Evaluating Model Performance Flashcards
Describe Accuracy
accuracy = number of correctly identified instances in the class / all instances in that class
Describe a Confusion Matrix
A matrix with the predicted class counts (correct / in correct) on the row elements and the actual class count (correct / incorrect) on the columns
What is Recall?
TP / (TP + FN) - Recall in this context is also referred to as the true positive rate or sensitivity
What is Precision?
TP / (TP + FP) - precision is also referred to as positive predictive value (PPV);
What is the F1 score?
F1 = 2 * (precision * recall) / (precision + recall). The F1 score can be interpreted as a weighted average of the precision and recall, where an F1 score reaches its best value at 1 and worst at 0:
What is the Mean Absolute Error?
The mean absolute error takes the total absolute error of each example and averages the error based on the number of data points.

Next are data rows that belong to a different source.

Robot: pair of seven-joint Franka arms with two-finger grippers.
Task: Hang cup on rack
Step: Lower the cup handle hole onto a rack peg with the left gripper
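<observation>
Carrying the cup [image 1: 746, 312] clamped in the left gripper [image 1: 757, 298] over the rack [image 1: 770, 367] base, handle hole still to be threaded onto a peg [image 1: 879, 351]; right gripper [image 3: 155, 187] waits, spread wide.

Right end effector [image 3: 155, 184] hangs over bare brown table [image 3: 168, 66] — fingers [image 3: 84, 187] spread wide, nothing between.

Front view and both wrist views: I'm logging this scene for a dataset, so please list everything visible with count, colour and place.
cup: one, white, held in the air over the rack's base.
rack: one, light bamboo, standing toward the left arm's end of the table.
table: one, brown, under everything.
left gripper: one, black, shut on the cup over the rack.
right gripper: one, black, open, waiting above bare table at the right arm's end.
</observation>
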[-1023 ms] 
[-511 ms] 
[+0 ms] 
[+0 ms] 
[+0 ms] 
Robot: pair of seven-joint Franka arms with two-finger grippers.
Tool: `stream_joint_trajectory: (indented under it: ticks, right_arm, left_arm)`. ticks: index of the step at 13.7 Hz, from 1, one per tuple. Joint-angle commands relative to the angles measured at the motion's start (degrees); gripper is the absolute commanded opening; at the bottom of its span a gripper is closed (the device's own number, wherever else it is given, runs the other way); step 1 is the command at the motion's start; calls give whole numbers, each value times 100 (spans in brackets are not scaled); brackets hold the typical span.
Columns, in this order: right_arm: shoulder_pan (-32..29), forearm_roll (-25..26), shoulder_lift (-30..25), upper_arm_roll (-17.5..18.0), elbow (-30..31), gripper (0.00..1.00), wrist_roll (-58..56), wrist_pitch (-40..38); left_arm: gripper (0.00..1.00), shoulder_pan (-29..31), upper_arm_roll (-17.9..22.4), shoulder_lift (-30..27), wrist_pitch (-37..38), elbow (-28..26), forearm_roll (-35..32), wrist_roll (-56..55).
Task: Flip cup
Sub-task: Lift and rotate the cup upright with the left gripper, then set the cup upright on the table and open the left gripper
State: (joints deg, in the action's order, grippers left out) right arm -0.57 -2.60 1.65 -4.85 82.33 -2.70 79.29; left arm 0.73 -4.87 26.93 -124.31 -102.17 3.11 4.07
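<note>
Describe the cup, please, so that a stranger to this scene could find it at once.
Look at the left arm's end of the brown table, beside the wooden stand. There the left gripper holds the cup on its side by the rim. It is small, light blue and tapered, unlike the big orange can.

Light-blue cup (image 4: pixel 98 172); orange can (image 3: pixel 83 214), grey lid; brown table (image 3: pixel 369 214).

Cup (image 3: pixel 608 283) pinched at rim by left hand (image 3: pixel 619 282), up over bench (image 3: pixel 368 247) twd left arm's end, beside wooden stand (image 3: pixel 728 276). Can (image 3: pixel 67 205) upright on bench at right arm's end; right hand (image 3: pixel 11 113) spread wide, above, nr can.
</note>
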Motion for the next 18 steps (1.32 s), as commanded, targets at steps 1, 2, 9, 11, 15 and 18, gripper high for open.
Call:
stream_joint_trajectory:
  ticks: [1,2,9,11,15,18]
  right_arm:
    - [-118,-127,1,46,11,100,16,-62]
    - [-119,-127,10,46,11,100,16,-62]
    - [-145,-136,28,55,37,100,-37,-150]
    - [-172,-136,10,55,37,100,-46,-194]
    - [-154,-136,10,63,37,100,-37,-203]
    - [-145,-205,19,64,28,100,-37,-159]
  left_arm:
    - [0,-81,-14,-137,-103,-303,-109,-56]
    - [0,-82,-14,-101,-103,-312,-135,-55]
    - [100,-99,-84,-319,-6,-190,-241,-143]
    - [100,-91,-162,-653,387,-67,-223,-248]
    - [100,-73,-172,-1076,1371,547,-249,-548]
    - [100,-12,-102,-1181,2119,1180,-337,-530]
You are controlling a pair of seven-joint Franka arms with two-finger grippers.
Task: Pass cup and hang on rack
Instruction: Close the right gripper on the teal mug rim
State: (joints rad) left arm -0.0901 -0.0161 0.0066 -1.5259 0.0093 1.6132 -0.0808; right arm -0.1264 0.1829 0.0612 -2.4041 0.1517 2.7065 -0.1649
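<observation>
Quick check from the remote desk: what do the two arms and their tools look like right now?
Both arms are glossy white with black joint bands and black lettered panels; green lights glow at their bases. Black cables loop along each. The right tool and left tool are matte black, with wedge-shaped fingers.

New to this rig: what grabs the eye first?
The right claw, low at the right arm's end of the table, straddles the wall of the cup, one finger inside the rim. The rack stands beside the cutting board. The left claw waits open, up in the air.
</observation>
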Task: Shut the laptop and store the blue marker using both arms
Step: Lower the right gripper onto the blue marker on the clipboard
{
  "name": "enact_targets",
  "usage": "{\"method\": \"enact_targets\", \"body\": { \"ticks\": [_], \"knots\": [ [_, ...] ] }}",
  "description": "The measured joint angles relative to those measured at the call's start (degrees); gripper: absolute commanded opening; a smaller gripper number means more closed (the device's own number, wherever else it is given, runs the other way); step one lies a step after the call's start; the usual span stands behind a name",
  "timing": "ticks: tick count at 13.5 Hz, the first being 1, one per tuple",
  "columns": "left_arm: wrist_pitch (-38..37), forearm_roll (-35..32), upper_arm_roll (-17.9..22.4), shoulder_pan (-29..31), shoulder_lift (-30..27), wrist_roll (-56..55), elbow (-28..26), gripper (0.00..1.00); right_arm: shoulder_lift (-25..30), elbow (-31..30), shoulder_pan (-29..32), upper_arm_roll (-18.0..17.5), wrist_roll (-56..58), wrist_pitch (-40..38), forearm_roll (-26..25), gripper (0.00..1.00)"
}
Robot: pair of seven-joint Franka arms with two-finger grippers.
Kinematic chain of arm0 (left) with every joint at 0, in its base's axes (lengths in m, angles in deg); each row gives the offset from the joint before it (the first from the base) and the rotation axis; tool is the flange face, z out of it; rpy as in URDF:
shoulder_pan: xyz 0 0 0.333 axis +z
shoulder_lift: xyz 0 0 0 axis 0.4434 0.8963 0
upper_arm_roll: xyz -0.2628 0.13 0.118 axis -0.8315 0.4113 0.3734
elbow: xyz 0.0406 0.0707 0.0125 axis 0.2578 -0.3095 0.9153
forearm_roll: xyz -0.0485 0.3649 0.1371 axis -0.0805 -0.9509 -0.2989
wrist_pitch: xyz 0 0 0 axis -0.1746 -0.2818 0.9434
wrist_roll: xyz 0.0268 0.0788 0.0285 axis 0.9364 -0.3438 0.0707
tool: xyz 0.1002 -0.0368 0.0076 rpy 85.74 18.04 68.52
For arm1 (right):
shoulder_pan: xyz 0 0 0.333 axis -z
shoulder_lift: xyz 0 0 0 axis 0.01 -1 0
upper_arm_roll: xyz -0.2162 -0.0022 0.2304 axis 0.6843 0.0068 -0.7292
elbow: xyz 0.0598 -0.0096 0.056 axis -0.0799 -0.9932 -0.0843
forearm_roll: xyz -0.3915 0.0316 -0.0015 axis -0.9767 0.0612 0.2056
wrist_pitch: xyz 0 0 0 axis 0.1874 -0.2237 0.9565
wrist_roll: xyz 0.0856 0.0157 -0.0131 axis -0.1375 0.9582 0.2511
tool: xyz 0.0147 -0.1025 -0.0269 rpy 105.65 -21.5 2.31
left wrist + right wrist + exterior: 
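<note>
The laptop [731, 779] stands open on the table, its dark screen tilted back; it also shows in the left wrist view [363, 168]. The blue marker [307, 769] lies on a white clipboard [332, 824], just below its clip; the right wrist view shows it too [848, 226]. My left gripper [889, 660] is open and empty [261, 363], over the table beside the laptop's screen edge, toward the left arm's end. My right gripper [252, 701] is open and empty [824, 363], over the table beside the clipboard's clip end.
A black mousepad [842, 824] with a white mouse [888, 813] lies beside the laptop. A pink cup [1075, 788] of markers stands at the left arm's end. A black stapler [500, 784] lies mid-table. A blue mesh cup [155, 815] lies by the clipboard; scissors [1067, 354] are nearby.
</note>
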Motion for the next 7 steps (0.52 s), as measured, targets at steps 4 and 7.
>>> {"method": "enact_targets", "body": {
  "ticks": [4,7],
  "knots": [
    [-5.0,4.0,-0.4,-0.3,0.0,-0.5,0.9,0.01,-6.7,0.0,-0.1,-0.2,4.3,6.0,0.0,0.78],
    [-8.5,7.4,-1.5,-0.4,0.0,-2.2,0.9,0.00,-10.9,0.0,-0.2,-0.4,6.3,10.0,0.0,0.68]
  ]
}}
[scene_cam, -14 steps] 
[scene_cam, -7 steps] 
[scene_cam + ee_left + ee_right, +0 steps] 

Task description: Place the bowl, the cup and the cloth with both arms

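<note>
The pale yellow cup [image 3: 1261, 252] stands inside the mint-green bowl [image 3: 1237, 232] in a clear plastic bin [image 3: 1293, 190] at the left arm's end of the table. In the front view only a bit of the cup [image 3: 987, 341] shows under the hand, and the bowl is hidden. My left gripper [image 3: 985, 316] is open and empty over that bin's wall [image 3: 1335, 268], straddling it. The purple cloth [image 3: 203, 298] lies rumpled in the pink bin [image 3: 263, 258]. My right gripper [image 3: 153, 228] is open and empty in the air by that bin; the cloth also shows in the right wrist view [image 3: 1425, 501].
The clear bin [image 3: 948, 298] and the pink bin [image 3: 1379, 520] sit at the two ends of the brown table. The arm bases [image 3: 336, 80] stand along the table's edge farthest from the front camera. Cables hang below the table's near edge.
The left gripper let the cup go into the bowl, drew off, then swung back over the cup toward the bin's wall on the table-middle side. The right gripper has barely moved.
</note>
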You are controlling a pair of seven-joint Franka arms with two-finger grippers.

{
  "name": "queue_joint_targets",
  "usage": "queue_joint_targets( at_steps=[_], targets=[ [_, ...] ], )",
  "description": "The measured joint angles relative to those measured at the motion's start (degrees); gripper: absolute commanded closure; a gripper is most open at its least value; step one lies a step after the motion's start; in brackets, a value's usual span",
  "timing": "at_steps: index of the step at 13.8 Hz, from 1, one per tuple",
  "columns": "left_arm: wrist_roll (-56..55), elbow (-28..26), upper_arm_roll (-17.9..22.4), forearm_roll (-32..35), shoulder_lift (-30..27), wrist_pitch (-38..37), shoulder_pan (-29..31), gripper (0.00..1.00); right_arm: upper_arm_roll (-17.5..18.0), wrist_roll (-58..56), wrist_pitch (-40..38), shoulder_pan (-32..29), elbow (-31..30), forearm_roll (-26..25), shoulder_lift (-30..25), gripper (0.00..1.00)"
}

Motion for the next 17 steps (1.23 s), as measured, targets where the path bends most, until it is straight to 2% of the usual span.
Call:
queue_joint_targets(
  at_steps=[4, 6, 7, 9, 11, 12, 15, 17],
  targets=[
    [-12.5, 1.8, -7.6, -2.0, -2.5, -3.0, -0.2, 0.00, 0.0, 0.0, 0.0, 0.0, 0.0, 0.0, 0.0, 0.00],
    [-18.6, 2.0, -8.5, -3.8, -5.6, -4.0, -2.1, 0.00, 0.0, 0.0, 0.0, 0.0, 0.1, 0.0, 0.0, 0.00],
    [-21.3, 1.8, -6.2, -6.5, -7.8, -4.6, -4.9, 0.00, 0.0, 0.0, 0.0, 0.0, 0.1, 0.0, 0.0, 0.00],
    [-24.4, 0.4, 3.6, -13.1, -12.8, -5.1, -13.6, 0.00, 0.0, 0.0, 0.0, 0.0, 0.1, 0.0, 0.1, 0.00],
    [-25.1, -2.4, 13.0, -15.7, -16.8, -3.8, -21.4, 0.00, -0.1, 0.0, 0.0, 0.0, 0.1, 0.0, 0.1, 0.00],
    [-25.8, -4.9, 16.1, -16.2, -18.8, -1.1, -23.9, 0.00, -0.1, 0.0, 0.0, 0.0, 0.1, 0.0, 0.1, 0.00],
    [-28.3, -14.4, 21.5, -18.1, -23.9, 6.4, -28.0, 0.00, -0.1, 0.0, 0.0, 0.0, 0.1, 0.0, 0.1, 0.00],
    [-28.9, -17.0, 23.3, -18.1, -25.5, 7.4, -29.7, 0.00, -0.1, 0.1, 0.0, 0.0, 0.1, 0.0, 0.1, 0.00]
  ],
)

What is the Mean Squared Error?
the residual error - or that is the difference between predicted and the true value, are squared.
Some benefits of squaring the residual error is that it automatically converts all the errors as positives, emphasizes larger errors rather than smaller errors, and from calculus is differentiable which allows us to find the minimum or maximum values.
In model prediction what are the two main sources of errors that a model can suffer from?
Bias due to a model being unable to represent the complexity of the underlying data or variance due to a model that is overly sensitive to the limited data it has been trained on.
When does bias occur?
bias occurs when a model has enough data but is not complex enough to capture the underlying relationships. As a result, the model consistently and systematically misrepresents the data, leading to low accuracy in prediction. This is known as underfitting. It is an overly simplified model. High error on training set. In regression that would mean low r^2, large SSE
When does variance occur?
When we train a model, we typically use a limited number of samples from a larger population (the training set). If we repeatedly train a model with randomly selected subsets of data, we would expect its predictons to be different based on the specific examples given to it. Here variance is a measure of how much the predictions vary for any given test sample.
Some variance is normal, but too much variance indicates that the model is unable to generalize its predictions to the larger population from which training samples were drawn. High sensitivity to the training set is also known as overfitting, and generally occurs when either the model is too complex and/or we do not have enough data to support it.
We can typically reduce the variability of a model’s predictions and increase precision by training on more data. Would mean much larger error on test set than on training set.
What can happen more likely when you use too few features?
High bias. Might need several features to fully describe what’s going on in the data but might only be using a subset of the necessary features. Thus, overly simplified model and high bias. Think of it as highly biases to too few features.
What are patterns to identify high variance?
Using many features or carefully optimizing performance to a training set.
What is K-Fold Cross Validation?
Split data into k bin sizes, Run K separate training / test runs picking each bin once and training on the other k-1 bins. Then average test set performances from the k experiments.
What is the curse of dimensionality?
As the number of features or dimensions grow, the amount of data we need to generalize accurately grows exponentially
What is a learning curve in machine learning
A visual graph that compares the metric performance of a model on training and testing data over a number of training instances.